Activity: Say how many of the lines below contain the word "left"; nothing else belongs in the answer.
"""
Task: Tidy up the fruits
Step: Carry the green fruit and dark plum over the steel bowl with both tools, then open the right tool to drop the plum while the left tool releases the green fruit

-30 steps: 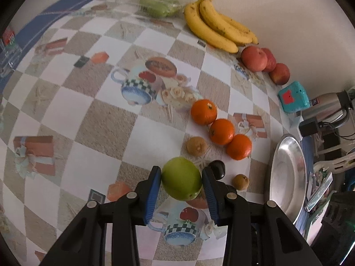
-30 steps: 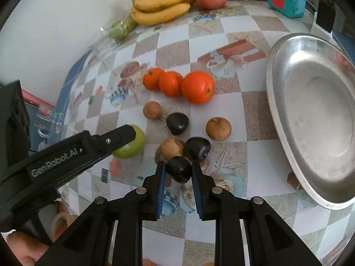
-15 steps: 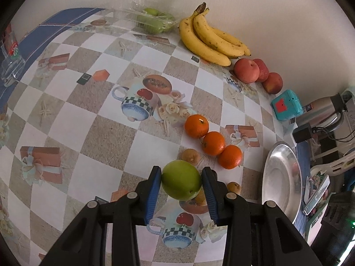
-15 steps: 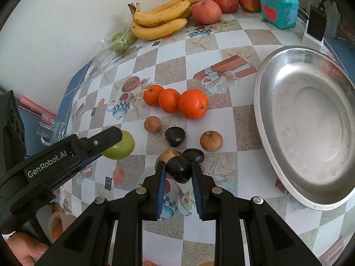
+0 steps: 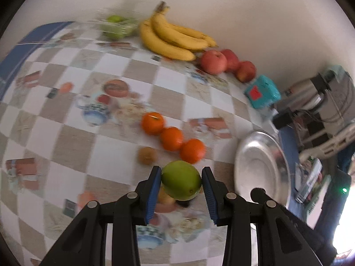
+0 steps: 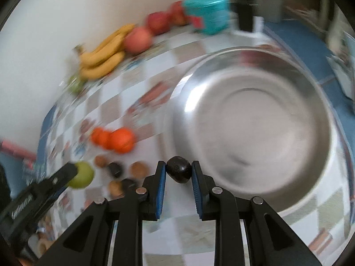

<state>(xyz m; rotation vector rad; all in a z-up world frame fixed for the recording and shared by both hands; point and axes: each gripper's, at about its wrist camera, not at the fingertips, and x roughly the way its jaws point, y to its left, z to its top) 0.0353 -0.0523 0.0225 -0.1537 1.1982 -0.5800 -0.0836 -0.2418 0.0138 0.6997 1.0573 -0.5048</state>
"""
Result: 2